_TASK TO COMPLETE_
Of all the lines below, output only those starting at the one with "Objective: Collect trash" and ending at the one with "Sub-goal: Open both", both ends included, exactly as written.

_DATA PROVIDED_
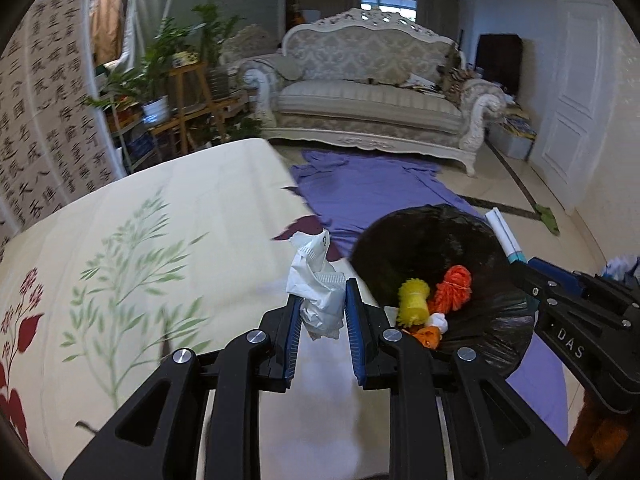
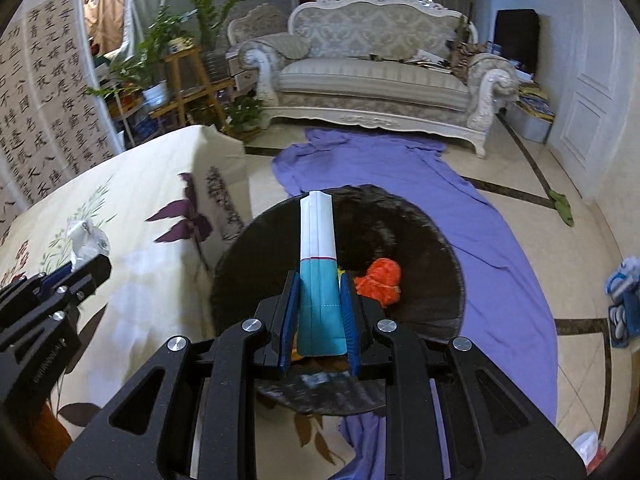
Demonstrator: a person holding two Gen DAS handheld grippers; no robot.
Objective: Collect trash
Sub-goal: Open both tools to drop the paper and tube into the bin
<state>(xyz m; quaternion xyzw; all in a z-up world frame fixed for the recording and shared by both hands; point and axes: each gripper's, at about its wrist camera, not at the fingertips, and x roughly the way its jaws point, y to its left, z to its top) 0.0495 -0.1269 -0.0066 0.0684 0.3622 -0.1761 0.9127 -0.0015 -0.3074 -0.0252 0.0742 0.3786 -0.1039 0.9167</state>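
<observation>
My left gripper [image 1: 322, 300] is shut on a crumpled white wrapper [image 1: 318, 284] above the table's right edge, just left of a bin lined with a black bag [image 1: 440, 240]. Yellow [image 1: 414, 302] and orange yarn bundles [image 1: 452, 282] lie inside the bin. My right gripper [image 2: 319, 300] is shut on a folded white and teal paper packet [image 2: 318, 264], held upright over the bin [image 2: 420, 240]. The orange bundle [image 2: 380, 278] shows beside it. The left gripper with the wrapper [image 2: 86, 240] shows at the left in the right wrist view.
A table with a cream floral cloth [image 1: 140, 220] lies to the left. A purple sheet [image 2: 480, 220] covers the floor under the bin. A white sofa [image 2: 380, 72] stands at the back, plants [image 2: 172, 48] at the back left, blue items [image 2: 624, 300] at the right.
</observation>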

_SOLUTION_
Objective: Collect trash
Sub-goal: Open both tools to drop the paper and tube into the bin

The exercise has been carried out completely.